▶ [Aim of the exercise]:
Figure out how many lines in these records contain "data". Only the number belongs in the reply.

▶ [Excerpted records]:
********************

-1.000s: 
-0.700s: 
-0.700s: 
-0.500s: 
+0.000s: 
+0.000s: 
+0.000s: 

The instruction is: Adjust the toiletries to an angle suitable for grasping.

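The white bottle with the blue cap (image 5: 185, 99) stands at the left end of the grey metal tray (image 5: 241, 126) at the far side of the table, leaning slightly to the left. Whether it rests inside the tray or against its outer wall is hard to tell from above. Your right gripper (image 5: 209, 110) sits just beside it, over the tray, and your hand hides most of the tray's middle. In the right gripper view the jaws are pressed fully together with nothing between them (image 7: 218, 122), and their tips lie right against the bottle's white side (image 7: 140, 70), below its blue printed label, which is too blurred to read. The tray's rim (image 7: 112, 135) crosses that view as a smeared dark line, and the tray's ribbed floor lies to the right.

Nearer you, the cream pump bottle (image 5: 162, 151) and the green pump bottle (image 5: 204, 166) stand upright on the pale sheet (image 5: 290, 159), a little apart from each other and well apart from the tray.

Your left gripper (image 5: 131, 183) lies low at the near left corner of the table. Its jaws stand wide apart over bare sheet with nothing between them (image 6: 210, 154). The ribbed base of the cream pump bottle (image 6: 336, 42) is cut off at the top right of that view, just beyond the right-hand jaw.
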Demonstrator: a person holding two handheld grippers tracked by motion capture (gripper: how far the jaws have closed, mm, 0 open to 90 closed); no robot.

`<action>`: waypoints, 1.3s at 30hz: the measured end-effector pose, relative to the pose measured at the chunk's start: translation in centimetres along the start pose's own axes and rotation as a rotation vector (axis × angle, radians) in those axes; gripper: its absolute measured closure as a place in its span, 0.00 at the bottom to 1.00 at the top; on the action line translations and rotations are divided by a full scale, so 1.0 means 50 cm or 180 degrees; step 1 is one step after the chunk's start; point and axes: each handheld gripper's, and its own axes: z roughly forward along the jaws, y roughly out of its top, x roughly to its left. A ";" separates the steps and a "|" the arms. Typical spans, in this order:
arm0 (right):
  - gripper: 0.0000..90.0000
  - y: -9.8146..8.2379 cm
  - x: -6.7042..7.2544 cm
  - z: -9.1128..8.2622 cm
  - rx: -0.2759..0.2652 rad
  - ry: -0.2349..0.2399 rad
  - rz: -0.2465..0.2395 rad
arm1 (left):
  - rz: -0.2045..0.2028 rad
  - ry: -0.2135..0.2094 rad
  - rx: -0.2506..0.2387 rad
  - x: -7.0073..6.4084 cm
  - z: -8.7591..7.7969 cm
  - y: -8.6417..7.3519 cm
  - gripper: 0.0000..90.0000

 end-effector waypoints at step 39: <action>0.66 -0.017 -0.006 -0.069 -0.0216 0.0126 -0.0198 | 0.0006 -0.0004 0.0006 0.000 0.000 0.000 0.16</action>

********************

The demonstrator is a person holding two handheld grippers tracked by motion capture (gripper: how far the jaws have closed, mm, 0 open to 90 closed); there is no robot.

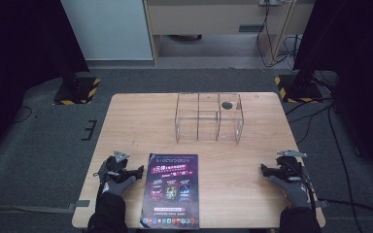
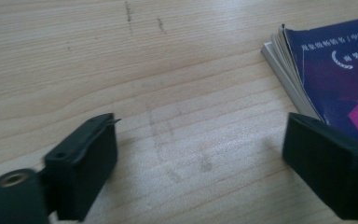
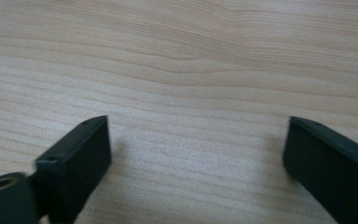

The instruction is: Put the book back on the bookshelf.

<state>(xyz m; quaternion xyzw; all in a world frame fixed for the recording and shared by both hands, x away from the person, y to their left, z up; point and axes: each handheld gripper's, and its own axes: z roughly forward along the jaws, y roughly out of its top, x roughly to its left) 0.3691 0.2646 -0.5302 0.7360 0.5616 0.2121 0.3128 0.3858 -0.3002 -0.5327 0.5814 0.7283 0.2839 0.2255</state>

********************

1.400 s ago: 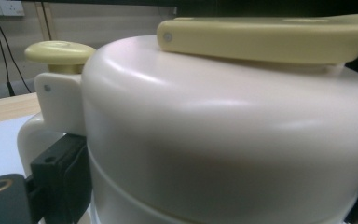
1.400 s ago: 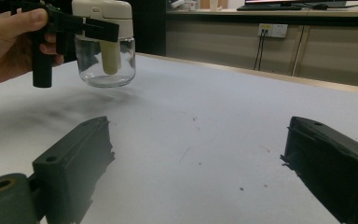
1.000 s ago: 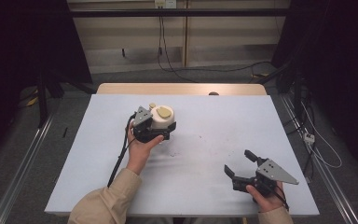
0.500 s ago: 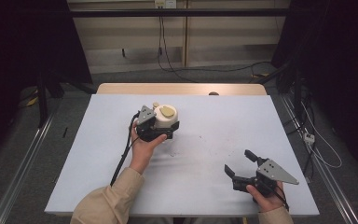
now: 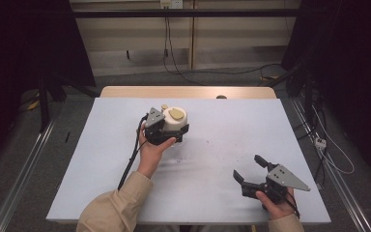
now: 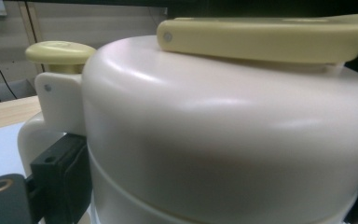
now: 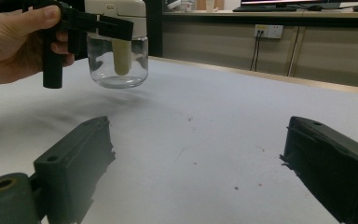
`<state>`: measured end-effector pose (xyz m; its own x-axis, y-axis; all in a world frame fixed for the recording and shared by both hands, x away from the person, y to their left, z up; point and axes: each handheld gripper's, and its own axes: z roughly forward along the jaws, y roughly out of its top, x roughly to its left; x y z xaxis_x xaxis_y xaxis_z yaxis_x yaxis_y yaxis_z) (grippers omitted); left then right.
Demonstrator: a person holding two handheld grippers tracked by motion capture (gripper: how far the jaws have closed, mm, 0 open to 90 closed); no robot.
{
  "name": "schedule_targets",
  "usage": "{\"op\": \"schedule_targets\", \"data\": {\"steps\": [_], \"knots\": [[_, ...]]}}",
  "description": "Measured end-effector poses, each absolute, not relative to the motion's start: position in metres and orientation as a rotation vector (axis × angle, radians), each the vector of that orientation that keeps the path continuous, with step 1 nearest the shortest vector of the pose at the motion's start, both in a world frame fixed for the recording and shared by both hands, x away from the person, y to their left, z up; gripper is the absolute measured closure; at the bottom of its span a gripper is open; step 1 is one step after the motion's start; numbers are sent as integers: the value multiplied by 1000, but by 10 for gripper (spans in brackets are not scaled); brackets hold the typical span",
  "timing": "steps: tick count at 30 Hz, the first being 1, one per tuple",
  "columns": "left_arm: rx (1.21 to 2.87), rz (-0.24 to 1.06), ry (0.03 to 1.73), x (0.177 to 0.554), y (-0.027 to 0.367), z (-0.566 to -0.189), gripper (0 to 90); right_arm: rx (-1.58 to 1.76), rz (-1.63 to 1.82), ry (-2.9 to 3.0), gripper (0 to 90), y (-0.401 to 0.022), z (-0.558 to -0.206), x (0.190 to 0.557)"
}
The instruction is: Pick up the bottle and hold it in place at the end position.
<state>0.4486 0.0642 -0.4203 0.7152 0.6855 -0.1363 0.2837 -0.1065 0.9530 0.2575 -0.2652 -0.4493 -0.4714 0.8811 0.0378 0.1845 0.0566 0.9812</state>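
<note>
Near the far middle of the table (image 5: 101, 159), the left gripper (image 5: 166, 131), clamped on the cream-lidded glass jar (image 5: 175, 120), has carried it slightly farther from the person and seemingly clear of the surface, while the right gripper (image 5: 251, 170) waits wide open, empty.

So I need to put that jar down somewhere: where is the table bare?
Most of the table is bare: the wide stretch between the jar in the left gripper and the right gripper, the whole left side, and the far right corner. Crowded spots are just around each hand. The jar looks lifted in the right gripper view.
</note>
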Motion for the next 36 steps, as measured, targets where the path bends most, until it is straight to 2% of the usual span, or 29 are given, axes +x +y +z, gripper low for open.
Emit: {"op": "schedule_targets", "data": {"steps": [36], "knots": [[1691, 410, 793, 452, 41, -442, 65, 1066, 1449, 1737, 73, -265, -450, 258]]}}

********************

▶ [Reply]:
2